Once I adjust to the smell, however, I flip the light switch at the door, and the space illuminates. I see the litter box is situated in a sort of studio . . . and a generously sized one at that. It’s about seven feet wide and at least twice as deep, with three square-shaped windows spaced at equal intervals along the left wall. A good-size pine table occupies the center of the space. An enormous appliance of some sort stares at me from the far end. At first I think it’s an extra oven. But then I realize it’s an industrial kiln.

A kiln.

Natasha Markham is not an artist. She was a finance major. Any half-artsy classes she took as an undergrad, she dreaded.

And she just isn’t the type to use, let alone purchase, a potter’s wheel, but there’s one of those in this room, too.

Maybe I don’t know my college roommate as well as I thought. I certainly couldn’t know less about my husband; why should I know anything about the woman who took him away from me?

I wonder if she’s heard the news, that Micah’s been declared dead. Tomorrow I’m going to ask Christian if he knows how to get ahold of her. I think the former resident of this house and I need to have a talk. If not about Micah’s dying, about the life he’d been living with Natasha.

Where did she and her children go?

A fleeting thought: maybe she goes north to Chicago every summer. It’s the best time to be in the Windy City . . . all the festivals and fairs . . .

Or maybe the whole clan spends summers on Plum Lake.

Micah could pull that off. I’ve never been to the house on Plum Lake.

And Mick and Shell have been in Europe for six weeks, so maybe Natasha and the kids stayed longer than usual.

Micah’s car was at C-Way. Maybe he was paying a visit to the mysterious Tasha and the kids before his trip to New York.

And my daughter recognizes the little girl in the pictures we found in this house, and that little girl just happens to share the name of Bella’s imaginary friend. If Bella hasn’t been to Key West before, she may have met Nini up north at Plum Lake.

I should call Detective Guidry. I will. First thing in the morning.

A glowing orange light blinks on in the shadows of the garden on the side of the house.

At first, I assume it’s a firefly—strange, seeing one in November, as they appear in early summer in Chicago and stay for only a few weeks—but a breath later, I realize it’s a cigarette.

Instantly, I turn off the studio light and back away from the windows, ducking into the laundry room.

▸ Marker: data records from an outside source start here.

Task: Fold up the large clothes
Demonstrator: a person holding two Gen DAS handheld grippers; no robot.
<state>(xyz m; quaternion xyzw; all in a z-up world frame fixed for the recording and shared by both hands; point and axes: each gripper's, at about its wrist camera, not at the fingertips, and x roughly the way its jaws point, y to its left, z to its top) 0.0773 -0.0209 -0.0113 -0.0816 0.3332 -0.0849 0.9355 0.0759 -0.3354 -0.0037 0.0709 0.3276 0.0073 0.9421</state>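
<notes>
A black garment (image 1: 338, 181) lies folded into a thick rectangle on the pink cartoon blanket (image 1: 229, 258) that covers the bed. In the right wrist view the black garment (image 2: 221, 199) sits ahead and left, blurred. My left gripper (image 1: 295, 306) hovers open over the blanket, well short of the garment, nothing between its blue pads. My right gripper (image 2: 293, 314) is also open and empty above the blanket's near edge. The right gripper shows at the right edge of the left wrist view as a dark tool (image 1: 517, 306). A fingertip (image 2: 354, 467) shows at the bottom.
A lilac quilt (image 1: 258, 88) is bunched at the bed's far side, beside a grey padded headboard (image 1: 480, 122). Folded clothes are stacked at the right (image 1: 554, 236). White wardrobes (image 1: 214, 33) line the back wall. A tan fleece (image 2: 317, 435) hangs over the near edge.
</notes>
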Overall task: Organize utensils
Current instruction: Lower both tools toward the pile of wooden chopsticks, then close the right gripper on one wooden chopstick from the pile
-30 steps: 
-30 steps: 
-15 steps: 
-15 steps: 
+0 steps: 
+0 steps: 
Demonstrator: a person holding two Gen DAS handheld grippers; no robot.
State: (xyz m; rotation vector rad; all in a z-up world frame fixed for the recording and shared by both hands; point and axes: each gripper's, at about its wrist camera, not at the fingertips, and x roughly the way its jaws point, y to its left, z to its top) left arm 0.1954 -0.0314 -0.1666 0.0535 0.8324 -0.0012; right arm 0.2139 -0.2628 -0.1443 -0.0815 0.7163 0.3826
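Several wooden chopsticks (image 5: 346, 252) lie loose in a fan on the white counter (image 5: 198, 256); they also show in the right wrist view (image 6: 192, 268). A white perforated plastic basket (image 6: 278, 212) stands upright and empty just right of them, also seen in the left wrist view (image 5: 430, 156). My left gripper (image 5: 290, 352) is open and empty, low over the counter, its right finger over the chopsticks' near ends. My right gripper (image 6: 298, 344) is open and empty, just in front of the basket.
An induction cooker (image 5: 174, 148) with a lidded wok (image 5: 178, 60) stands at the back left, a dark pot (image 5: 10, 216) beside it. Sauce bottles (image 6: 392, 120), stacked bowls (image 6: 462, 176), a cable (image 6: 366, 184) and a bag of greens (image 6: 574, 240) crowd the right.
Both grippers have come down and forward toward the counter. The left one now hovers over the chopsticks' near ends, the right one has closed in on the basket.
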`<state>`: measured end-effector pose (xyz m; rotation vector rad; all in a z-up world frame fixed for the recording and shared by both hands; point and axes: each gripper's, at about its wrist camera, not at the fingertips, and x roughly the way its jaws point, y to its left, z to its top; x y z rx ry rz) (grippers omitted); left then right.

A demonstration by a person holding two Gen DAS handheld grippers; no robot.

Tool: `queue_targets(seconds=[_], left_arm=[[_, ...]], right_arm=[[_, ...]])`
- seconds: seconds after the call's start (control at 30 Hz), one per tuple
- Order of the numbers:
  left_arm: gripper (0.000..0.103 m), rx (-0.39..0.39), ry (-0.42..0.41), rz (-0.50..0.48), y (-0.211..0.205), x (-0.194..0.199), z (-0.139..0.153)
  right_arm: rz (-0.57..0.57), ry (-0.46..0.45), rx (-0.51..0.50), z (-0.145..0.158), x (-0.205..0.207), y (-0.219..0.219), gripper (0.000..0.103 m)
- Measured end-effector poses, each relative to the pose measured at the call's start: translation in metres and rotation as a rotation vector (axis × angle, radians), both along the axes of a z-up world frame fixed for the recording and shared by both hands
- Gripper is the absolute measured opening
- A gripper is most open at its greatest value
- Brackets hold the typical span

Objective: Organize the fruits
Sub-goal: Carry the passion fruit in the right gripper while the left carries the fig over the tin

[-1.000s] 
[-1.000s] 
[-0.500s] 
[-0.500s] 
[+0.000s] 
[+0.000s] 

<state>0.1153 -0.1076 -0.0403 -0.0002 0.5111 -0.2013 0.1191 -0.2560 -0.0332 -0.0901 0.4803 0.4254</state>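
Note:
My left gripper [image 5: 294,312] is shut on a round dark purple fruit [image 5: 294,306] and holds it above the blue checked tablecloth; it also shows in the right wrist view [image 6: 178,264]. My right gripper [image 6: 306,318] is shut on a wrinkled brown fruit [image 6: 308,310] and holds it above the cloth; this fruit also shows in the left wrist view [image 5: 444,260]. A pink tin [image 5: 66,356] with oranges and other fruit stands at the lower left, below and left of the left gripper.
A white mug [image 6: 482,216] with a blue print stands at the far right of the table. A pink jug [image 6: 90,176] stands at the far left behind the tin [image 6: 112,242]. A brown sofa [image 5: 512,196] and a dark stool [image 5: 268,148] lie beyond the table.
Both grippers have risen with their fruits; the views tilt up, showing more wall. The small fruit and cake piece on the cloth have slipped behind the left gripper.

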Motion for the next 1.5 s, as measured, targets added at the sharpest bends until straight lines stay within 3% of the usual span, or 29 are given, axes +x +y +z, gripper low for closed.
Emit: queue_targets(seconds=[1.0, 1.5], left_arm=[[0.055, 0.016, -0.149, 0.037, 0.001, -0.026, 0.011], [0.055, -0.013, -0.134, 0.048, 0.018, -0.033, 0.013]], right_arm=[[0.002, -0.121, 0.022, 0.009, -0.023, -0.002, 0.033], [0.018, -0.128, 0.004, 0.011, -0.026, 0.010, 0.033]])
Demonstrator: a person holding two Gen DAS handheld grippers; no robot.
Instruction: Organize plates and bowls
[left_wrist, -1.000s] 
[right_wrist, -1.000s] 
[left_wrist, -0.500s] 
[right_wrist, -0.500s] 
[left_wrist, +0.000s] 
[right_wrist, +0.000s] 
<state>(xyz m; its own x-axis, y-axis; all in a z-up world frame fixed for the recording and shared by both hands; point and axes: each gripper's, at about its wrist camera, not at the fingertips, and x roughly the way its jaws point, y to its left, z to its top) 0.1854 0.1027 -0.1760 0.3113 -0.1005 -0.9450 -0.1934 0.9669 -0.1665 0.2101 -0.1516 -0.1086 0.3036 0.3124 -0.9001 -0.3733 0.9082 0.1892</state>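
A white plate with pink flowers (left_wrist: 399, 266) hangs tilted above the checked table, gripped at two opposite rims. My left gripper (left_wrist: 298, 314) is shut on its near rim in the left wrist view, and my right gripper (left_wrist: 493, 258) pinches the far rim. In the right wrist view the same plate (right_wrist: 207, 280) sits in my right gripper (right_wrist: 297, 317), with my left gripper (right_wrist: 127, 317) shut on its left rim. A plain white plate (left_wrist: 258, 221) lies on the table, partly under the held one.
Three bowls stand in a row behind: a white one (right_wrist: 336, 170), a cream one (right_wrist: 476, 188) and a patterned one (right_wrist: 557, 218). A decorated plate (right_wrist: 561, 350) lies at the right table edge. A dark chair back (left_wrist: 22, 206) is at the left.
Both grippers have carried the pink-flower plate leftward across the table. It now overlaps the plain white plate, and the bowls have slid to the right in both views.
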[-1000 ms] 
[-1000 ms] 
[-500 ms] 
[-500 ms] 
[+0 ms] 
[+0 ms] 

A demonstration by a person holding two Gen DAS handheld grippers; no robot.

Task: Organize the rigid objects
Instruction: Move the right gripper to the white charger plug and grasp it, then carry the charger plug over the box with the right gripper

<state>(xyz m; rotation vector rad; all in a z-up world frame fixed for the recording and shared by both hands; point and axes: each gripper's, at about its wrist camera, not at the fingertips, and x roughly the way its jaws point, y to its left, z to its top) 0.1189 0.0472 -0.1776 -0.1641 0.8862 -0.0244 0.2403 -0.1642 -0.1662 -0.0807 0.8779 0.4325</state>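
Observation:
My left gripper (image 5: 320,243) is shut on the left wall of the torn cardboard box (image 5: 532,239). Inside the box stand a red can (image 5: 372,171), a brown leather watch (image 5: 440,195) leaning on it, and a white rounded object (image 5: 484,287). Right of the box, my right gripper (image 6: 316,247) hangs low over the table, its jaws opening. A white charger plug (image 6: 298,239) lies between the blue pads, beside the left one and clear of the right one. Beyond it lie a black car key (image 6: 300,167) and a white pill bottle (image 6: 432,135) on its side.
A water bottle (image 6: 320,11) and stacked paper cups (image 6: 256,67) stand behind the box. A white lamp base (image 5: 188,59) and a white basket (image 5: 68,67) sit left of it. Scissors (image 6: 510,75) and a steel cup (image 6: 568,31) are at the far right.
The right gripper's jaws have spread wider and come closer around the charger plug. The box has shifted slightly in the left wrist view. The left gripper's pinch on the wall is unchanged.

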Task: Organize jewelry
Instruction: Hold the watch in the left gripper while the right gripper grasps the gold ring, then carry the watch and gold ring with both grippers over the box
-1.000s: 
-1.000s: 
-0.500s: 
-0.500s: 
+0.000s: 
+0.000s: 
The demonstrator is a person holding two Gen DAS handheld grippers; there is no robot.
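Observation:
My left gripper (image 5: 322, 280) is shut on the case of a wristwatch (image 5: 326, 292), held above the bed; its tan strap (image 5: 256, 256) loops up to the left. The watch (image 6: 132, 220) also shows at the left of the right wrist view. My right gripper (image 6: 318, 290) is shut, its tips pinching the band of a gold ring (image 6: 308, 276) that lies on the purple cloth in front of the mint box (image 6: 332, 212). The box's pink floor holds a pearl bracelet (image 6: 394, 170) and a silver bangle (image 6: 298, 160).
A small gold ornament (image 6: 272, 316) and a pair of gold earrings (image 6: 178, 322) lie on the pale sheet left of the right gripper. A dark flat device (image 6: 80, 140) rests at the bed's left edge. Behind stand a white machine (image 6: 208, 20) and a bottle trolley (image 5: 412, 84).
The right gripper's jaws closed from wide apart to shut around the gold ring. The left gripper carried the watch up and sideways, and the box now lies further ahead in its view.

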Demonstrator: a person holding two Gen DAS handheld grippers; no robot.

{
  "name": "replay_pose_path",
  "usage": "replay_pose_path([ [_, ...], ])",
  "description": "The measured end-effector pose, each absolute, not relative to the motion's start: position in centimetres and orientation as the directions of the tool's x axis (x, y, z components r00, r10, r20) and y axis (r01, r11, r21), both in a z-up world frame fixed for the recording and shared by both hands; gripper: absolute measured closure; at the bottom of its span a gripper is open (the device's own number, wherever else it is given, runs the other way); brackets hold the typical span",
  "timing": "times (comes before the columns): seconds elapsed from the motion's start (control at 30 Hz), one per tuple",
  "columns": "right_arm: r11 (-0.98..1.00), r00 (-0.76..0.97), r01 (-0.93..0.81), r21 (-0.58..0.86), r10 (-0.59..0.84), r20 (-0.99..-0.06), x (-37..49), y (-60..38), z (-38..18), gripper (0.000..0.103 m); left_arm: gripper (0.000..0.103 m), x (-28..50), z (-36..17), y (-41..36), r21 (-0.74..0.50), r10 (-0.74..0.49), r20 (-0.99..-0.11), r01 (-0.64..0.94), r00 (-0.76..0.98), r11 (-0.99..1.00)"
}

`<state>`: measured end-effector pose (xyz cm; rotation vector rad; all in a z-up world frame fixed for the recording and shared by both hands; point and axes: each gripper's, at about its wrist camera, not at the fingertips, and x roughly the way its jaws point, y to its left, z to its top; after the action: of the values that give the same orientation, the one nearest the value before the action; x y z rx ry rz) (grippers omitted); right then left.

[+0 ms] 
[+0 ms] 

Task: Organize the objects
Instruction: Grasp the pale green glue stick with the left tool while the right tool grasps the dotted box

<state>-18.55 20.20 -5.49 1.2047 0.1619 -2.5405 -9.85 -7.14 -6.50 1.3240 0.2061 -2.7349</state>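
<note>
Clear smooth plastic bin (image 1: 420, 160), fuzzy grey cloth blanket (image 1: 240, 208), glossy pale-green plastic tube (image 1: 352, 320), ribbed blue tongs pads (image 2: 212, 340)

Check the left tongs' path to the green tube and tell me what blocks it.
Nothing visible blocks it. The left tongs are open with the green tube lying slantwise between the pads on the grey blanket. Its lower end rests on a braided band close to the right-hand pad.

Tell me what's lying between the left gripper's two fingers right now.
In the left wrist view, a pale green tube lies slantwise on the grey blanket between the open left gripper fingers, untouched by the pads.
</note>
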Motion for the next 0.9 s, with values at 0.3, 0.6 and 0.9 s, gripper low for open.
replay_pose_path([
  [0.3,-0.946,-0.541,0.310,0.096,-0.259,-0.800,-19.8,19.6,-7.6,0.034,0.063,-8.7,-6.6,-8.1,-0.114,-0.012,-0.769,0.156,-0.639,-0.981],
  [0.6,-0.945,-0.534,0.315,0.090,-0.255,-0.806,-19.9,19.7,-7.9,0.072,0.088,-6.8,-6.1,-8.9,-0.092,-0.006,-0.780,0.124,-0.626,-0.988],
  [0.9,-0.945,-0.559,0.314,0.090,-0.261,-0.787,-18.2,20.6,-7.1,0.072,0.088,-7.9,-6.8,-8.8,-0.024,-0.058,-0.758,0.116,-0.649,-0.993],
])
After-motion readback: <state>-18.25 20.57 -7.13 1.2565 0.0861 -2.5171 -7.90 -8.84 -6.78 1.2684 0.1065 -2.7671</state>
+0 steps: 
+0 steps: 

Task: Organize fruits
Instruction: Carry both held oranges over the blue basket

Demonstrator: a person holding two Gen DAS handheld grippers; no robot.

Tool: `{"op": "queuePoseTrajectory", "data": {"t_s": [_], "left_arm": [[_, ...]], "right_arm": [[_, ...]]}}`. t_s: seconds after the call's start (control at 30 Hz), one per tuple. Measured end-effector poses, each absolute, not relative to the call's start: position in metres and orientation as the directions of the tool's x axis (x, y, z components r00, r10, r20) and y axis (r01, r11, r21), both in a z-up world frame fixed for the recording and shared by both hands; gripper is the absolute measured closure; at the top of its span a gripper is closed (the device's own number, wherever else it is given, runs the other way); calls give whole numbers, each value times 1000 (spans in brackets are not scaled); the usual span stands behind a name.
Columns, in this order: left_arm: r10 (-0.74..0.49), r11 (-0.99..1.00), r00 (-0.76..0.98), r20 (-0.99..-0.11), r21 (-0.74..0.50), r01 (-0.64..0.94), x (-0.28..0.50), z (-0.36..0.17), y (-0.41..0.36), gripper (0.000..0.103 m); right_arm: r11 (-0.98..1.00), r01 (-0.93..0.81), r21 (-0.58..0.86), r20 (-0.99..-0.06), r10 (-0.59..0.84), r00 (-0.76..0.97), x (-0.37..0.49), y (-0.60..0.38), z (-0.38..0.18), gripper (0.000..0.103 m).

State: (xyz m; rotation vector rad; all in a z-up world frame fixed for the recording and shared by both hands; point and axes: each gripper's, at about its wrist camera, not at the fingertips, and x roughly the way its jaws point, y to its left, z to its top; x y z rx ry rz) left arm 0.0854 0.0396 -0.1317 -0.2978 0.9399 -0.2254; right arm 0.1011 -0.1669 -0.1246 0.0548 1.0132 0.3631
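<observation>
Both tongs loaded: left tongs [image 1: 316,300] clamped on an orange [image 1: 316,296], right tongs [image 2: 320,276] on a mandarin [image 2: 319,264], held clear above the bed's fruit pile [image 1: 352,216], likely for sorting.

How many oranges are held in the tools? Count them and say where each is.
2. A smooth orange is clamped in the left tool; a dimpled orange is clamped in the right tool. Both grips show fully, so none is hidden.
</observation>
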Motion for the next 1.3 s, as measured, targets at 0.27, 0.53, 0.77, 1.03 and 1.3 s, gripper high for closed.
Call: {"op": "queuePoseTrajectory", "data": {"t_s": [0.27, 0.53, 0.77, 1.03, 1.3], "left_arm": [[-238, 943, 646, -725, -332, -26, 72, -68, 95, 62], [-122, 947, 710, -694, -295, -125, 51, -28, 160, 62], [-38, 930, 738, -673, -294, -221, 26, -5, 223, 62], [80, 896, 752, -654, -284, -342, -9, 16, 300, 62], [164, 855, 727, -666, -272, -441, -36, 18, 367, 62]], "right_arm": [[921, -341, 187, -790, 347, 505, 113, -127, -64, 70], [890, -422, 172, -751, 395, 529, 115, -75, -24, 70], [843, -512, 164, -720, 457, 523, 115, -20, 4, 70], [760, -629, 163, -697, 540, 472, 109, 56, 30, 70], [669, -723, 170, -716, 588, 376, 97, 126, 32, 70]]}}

Someone is smoking in my garden.

Someone is looking into the house.

And the coincidence is too great to ignore. It has to be the same person who was smoking on the fairway back at the Shadowlands.

I was certain no one had followed us.

But apparently, I was wrong.





Chapter 26

I spring toward the back door—it’s locked—and flip switches until a light on the porch turns on. I do the same with the front door and at the side entrance, where double doors lead to a patio.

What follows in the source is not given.